Although cell lysis is the most obvious result of excess shear, sublytic levels of shear can be important. For a variety of cell lines, it has been shown that attached cells respond to shear by elongating and reorienting themselves to minimize shear stress. Also, the distribution and numbers of cell-surface receptors can be altered. These receptors interact directly with components in the medium, such as growth factors, that regulate cell metabolism. Alterations in the production of specific proteins and the rates of DNA synthesis have been observed as responses to shear. This response to sublytic shear complicates scale-up, since the same cells exposed to the same medium, but at different levels of shear, may produce the product of interest at different rates. Also processes, such as N-linked glycosylation, can be altered by shear, resulting in protein products that differ potentially in therapeutic value.
Because mammalian cells are large in size (10 to 20 μm in diameter), slow growing, and shear sensitive, bioreactors must be constructed that are “gently” agitated and aerated. In cases where anchorage-dependent cells are used, as in microcarrier cultures, additional constraints on agitation need to be considered due to liquid shear and particle collisions. Other reactor schemes use entrapped or attached systems where the medium is perfused past the cells. The properties of these cells sets certain constraints on the design of animal cell bioreactors. Following are constraints on these reactors:
• The reactor should be gently aerated and agitated. Some mechanically agitated reactors operating at higher agitation speeds and bubble-column and airlift reactors operating at high aeration rates (and large gas bubbles) may cause shear damage to cells. Shear sensitivity is strain dependent, and some cell lines are fairly shear tolerant.
• Well-controlled homogeneous environmental conditions (T, pH, DO, redox potential) and a supply of CO2-enriched oxygen or air need to be provided.
• A large support material surface–volume ratio needs to be provided for anchorage-dependent cells.

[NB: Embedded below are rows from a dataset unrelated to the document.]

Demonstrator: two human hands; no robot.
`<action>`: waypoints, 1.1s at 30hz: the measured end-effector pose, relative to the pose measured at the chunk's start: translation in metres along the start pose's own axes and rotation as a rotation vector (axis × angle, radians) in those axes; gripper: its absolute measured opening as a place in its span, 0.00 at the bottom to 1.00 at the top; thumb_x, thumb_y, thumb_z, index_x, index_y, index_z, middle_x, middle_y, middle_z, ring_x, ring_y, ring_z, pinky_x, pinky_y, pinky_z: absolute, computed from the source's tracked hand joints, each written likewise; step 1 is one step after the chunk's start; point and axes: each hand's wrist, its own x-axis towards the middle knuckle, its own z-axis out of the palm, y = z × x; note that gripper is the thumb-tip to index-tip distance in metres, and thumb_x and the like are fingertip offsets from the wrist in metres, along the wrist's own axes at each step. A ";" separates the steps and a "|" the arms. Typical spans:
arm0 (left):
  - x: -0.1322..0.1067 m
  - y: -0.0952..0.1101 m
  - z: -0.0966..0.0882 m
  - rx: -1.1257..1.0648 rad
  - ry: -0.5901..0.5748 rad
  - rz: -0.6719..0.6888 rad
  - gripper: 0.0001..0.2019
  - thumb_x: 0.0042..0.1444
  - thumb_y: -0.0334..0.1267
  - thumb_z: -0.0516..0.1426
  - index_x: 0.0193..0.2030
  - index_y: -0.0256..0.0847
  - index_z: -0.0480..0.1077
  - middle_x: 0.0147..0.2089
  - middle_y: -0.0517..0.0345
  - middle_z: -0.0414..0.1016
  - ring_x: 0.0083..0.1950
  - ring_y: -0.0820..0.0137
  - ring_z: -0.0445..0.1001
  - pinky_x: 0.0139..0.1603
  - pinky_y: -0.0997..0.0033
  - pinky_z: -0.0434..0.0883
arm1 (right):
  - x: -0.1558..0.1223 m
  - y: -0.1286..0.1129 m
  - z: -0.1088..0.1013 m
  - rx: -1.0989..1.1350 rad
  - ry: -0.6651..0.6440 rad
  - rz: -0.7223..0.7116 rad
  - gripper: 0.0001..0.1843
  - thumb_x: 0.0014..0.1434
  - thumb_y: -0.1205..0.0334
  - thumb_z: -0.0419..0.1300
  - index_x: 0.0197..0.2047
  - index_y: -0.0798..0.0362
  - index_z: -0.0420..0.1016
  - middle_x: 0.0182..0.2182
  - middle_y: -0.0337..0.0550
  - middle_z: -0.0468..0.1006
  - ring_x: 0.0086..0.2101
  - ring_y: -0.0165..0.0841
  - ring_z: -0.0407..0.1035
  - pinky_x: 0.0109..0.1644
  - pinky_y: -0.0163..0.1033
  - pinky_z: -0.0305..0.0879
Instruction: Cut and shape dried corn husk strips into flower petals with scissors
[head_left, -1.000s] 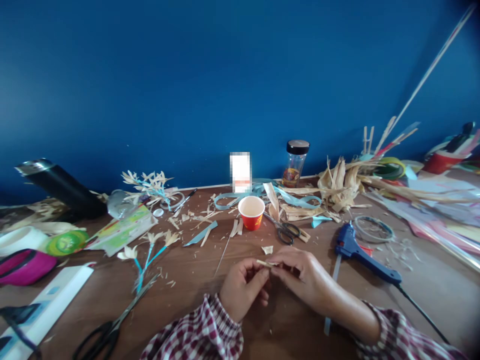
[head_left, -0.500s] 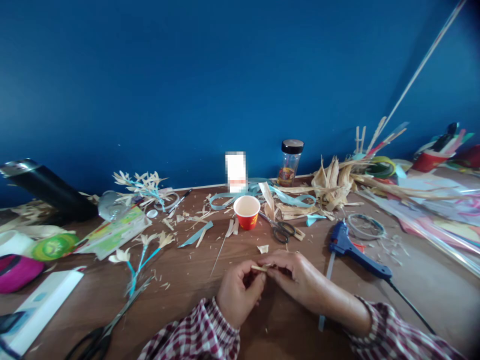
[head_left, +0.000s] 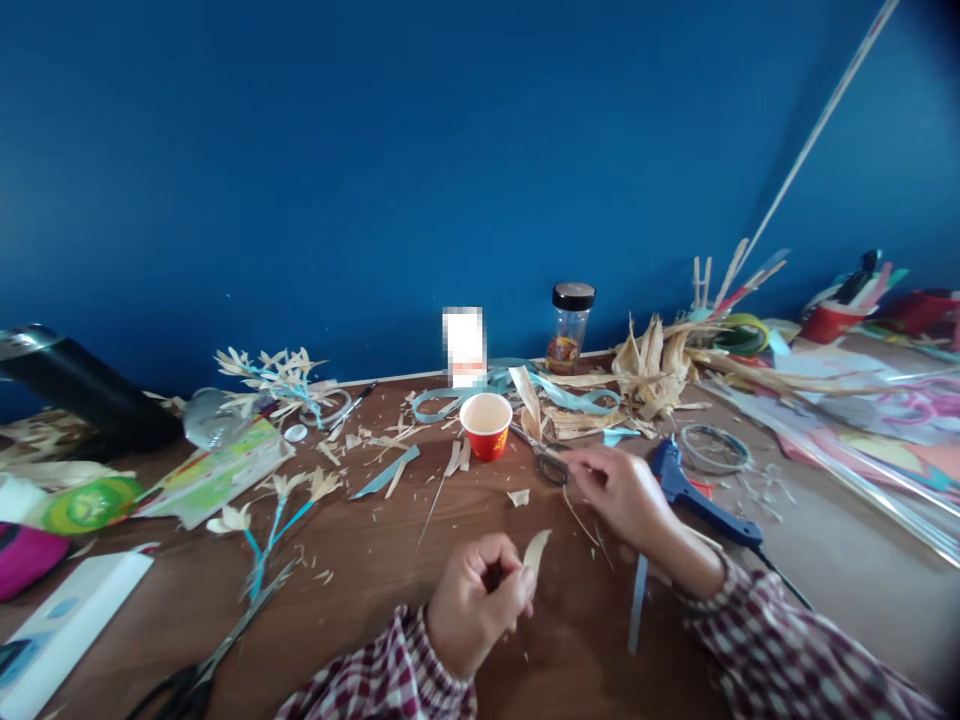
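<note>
My left hand [head_left: 476,600] is closed low in the middle, pinching a small pale husk piece [head_left: 535,550] that stands up from its fingertips. My right hand [head_left: 622,492] is stretched forward, fingers curled onto the black handles of the small scissors [head_left: 550,466] lying on the brown table [head_left: 375,560]. A red paper cup [head_left: 486,425] stands just left of the scissors. A thin husk sliver lies under my right wrist.
A blue glue gun [head_left: 694,490] lies right of my right hand, beside a wire ring [head_left: 712,447]. Dry husks [head_left: 649,365] and a jar [head_left: 568,328] sit at the back. A husk flower on a blue stem [head_left: 277,510], large scissors [head_left: 202,670] and a black flask [head_left: 82,385] lie left.
My hands were together holding the husk piece; now the right hand has left it and reached forward to the small scissors, while the left keeps the piece. The view shifted slightly.
</note>
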 end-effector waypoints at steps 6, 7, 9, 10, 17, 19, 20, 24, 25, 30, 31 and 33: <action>0.010 0.002 -0.004 -0.065 0.150 -0.028 0.17 0.47 0.50 0.58 0.23 0.37 0.63 0.18 0.62 0.69 0.14 0.81 0.58 0.13 0.82 0.57 | -0.005 -0.015 -0.002 0.365 -0.221 0.106 0.18 0.62 0.55 0.52 0.49 0.55 0.73 0.30 0.42 0.78 0.22 0.27 0.67 0.25 0.32 0.63; 0.010 0.002 -0.004 -0.053 0.165 -0.029 0.17 0.47 0.50 0.59 0.23 0.37 0.63 0.18 0.62 0.68 0.14 0.81 0.59 0.13 0.82 0.58 | -0.008 -0.020 0.000 0.433 -0.292 0.132 0.19 0.61 0.54 0.52 0.51 0.55 0.71 0.30 0.41 0.77 0.19 0.24 0.63 0.21 0.30 0.60; 0.010 0.003 -0.003 -0.008 0.180 -0.028 0.16 0.47 0.49 0.59 0.24 0.37 0.64 0.19 0.62 0.68 0.14 0.81 0.59 0.14 0.82 0.59 | -0.014 -0.027 0.005 0.535 -0.389 0.176 0.20 0.61 0.53 0.53 0.52 0.54 0.70 0.31 0.41 0.76 0.17 0.22 0.59 0.19 0.29 0.57; 0.009 0.004 -0.002 0.023 0.180 -0.023 0.15 0.48 0.48 0.58 0.24 0.37 0.64 0.19 0.62 0.68 0.15 0.81 0.60 0.14 0.82 0.59 | -0.016 -0.029 0.006 0.565 -0.424 0.189 0.20 0.60 0.54 0.54 0.52 0.54 0.69 0.31 0.41 0.76 0.17 0.21 0.59 0.19 0.28 0.56; 0.006 -0.002 0.003 0.132 0.121 0.005 0.10 0.51 0.43 0.56 0.27 0.37 0.65 0.19 0.64 0.66 0.16 0.79 0.61 0.15 0.81 0.59 | -0.018 -0.030 0.012 0.542 -0.553 0.114 0.10 0.59 0.59 0.56 0.40 0.53 0.75 0.26 0.37 0.74 0.22 0.25 0.63 0.24 0.28 0.57; 0.007 -0.005 0.003 0.145 0.106 0.019 0.10 0.50 0.42 0.56 0.26 0.38 0.64 0.19 0.63 0.66 0.16 0.80 0.60 0.15 0.81 0.58 | -0.020 -0.031 0.014 0.484 -0.509 0.074 0.10 0.59 0.60 0.55 0.33 0.54 0.77 0.26 0.38 0.76 0.27 0.29 0.67 0.29 0.30 0.60; 0.007 -0.005 0.003 0.141 0.100 0.018 0.11 0.50 0.42 0.56 0.25 0.38 0.64 0.18 0.63 0.66 0.16 0.80 0.59 0.15 0.81 0.57 | -0.020 -0.031 0.016 0.456 -0.490 0.064 0.11 0.59 0.61 0.55 0.32 0.54 0.77 0.26 0.38 0.77 0.29 0.30 0.68 0.31 0.31 0.60; 0.006 -0.004 0.001 0.092 0.076 -0.013 0.11 0.49 0.42 0.56 0.22 0.39 0.61 0.16 0.63 0.65 0.14 0.81 0.55 0.14 0.81 0.54 | -0.019 -0.027 0.017 0.352 -0.455 0.054 0.13 0.60 0.60 0.53 0.32 0.54 0.78 0.26 0.38 0.78 0.29 0.32 0.70 0.30 0.31 0.62; 0.004 -0.003 0.002 0.095 0.058 0.001 0.12 0.49 0.41 0.57 0.21 0.39 0.61 0.16 0.63 0.65 0.14 0.81 0.55 0.14 0.81 0.53 | -0.017 -0.024 0.016 0.301 -0.416 0.052 0.14 0.60 0.60 0.53 0.32 0.54 0.78 0.26 0.39 0.78 0.29 0.32 0.70 0.30 0.32 0.62; -0.007 0.005 0.007 0.158 -0.056 0.144 0.12 0.51 0.40 0.58 0.20 0.38 0.65 0.17 0.61 0.67 0.17 0.79 0.61 0.18 0.80 0.58 | -0.002 0.003 0.005 -0.056 -0.073 0.078 0.12 0.59 0.61 0.53 0.35 0.52 0.78 0.30 0.43 0.80 0.31 0.35 0.73 0.34 0.35 0.65; -0.007 0.008 0.006 0.181 -0.026 0.153 0.12 0.51 0.41 0.57 0.22 0.37 0.67 0.18 0.60 0.68 0.18 0.78 0.63 0.19 0.80 0.61 | 0.000 0.007 0.004 -0.090 -0.025 0.047 0.13 0.60 0.61 0.52 0.37 0.52 0.78 0.32 0.43 0.81 0.32 0.36 0.73 0.35 0.36 0.65; -0.005 0.014 -0.004 0.174 0.084 0.139 0.11 0.51 0.43 0.58 0.27 0.36 0.71 0.21 0.58 0.72 0.19 0.76 0.67 0.20 0.78 0.65 | 0.000 0.010 0.005 -0.120 0.029 -0.006 0.13 0.60 0.62 0.51 0.39 0.51 0.77 0.35 0.44 0.80 0.35 0.36 0.73 0.39 0.37 0.66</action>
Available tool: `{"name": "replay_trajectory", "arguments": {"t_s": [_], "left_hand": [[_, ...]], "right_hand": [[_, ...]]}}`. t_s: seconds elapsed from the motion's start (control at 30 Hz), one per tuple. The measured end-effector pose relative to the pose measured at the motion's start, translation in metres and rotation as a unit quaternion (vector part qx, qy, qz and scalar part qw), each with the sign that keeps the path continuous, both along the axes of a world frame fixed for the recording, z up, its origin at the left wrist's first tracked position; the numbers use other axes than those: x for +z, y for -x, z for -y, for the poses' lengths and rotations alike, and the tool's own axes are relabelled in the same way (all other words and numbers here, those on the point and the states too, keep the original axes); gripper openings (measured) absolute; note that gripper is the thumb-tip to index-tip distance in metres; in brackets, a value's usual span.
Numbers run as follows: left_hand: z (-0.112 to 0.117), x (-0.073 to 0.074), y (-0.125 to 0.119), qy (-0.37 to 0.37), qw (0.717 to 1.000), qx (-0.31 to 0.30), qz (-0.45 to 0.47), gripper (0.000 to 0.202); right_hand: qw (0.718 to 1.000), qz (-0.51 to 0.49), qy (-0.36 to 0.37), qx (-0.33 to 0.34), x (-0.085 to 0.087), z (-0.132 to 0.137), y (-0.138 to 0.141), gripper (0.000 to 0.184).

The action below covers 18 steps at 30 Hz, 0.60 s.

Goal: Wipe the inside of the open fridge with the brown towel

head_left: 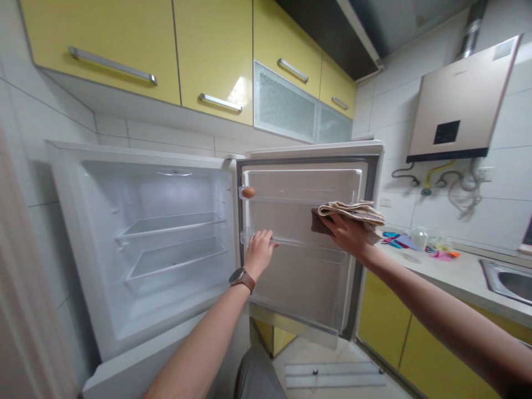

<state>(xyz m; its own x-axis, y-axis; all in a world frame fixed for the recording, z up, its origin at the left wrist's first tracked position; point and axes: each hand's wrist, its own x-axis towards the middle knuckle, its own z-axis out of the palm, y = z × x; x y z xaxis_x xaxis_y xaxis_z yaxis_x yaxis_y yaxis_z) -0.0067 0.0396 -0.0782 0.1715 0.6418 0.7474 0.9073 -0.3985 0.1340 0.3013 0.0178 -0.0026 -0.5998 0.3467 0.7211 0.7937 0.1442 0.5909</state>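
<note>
Right hand (347, 233) grips a folded cloth (353, 213) pressed against the open fridge door's (307, 277) inner wall, left hand (258, 252) clasping the lower door rack (316, 250); wiping looks under way, egg (248, 192) above, shelves (174, 224) likely untouched.

Cloth (353, 212) hides right hand (347, 233) fingertips; sink (509, 281) cut off.
</note>
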Motion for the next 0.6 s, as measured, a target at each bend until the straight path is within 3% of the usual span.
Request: {"name": "replay_trajectory", "arguments": {"t_s": [0.3, 0.6], "left_hand": [[-0.001, -0.001, 0.003, -0.003, 1.0, -0.015, 0.014, 0.011], [-0.004, -0.006, 0.01, -0.009, 1.0, -0.019, 0.017, 0.01]], "right_hand": [[0.984, -0.004, 0.171, 0.041, 0.027, -0.031, 0.068, 0.065], [0.94, -0.076, 0.315, 0.105, 0.042, -0.063, 0.177, 0.05]]}}
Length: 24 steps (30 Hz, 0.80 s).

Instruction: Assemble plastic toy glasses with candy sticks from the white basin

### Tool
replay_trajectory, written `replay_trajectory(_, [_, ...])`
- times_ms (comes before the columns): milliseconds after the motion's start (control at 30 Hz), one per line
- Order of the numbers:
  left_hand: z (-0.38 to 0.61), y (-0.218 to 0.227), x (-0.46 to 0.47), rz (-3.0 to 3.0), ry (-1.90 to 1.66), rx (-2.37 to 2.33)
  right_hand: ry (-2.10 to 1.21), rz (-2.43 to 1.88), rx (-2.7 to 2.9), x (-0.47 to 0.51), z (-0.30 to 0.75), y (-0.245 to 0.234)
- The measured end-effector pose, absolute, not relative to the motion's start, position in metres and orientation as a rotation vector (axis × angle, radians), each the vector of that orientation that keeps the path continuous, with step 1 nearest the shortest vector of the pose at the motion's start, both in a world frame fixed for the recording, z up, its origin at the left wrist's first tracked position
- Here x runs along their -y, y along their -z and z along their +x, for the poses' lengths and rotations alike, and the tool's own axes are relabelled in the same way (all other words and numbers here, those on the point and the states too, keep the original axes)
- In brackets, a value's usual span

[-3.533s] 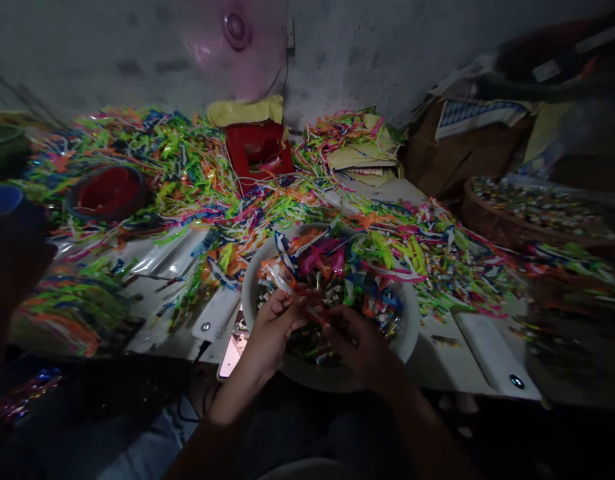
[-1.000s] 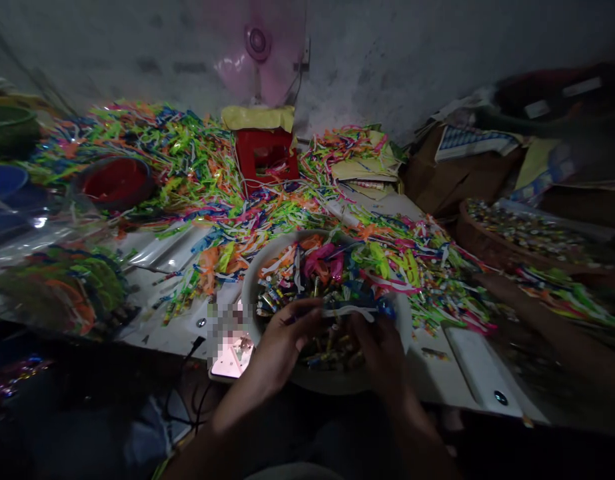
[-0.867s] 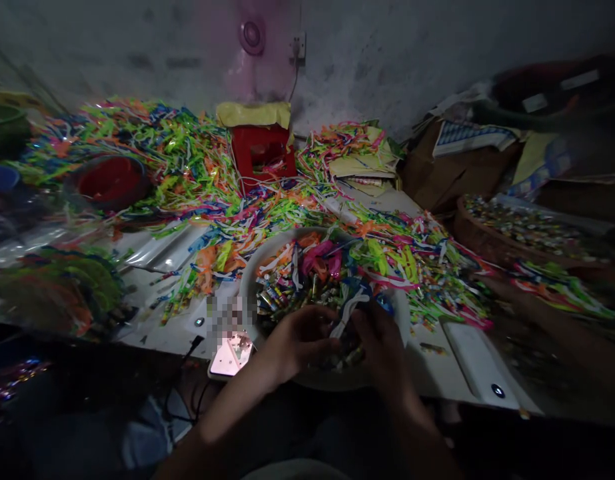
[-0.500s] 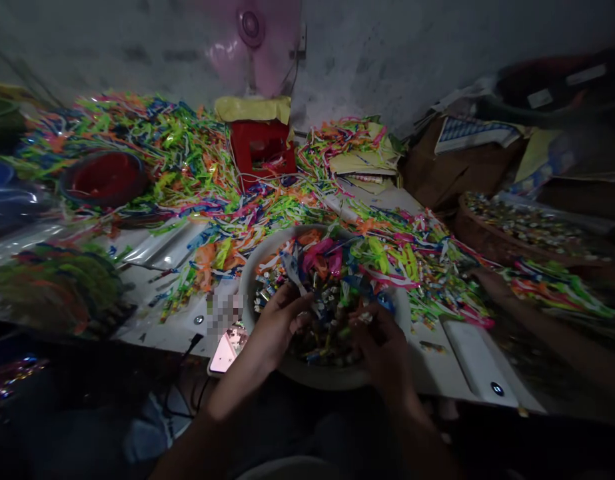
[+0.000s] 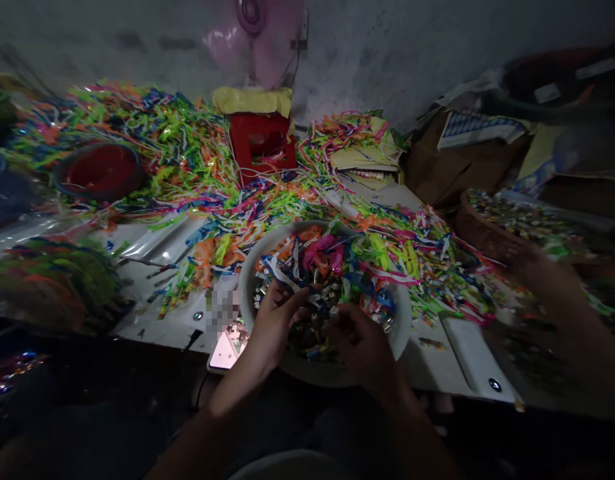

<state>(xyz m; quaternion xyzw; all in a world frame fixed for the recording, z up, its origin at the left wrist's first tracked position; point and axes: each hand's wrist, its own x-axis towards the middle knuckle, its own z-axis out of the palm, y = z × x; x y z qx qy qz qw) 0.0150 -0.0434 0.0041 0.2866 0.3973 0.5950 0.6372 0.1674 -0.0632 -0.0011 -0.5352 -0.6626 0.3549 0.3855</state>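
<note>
A white bowl [image 5: 247, 277] in front of me is heaped with small wrapped candies [image 5: 332, 300] and bright plastic strips. My left hand [image 5: 274, 323] rests in the bowl's near left part, fingers pinched on a white and blue strip [image 5: 282, 273]. My right hand [image 5: 360, 340] is over the bowl's near middle, fingers curled down among the candies; what it grips is hidden. The two hands are close together, almost touching.
Neon strips [image 5: 187, 167] cover the white table [image 5: 467, 360]. A red bowl [image 5: 100, 170] sits at the left, a red stool [image 5: 260, 143] at the back, a lit phone [image 5: 224, 347] by the bowl. Another person's arm [image 5: 562, 300] reaches near a brown basket [image 5: 487, 230].
Both hands shifted slightly within the bowl; the left took a white and blue strip. The other person's arm at the right rose toward the basket. The camera tilted a little.
</note>
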Motion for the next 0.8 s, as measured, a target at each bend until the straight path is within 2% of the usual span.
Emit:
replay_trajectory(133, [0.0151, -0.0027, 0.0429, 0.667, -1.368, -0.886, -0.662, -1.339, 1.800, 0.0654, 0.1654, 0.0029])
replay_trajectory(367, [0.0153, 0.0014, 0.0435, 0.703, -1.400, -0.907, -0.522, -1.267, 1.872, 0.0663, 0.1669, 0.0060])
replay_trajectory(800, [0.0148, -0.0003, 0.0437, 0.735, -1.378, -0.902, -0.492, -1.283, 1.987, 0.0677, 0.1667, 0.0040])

• The removal of toxic products of metabolism, such as lactic acid and ammonium, and the concentration of high-value products, such as MAb’s, vaccines, and lymphokines, need to be accomplished during cell cultivation.
The laboratory-scale cultivation of animal cells is carried out in T-flasks (25 ml to 100 ml) for anchorage-dependent cell lines and for shallow suspension cultures, spinner flasks (100 ml to 1 l) with paddle-type magnetic agitators, roller bottles (50 ml to 5 l) rotating at about 1 to 5 rpm, and trays containing shallow liquid suspension culture. These laboratory-scale reactors are placed in a carbon dioxide incubator at 37°C (5% CO2-containing air) for the cultivation of mammalian cells. Different steps need to be taken for anchorage-dependent and suspension cells when scaling up animal cell cultures. Reactors with a high surface–volume ratio (microcarrier systems, hollow-fiber reactors, ceramic matrix systems, weighted porous beads) are used for anchorage-dependent cells. However, modified stirred reactors and airlift or bubble-column reactors can be used for suspension cultures. Membrane bioreactors and microencapsulation methods have been developed for simultaneous cell cultivation, product concentration, and toxic product removal. Many of these systems behave as perfusion reactors (see Chapter 9, “Operating Considerations for Bioreactors for Suspension and Immobilized Cultures”). In essence, a perfusion system exists when cells are retained in the reactor, medium is added continuously or semicontinuously, and spent medium is removed. The removal of spent medium removes toxic metabolites. We can break these reactors into two major types: nonstirred and stirred systems.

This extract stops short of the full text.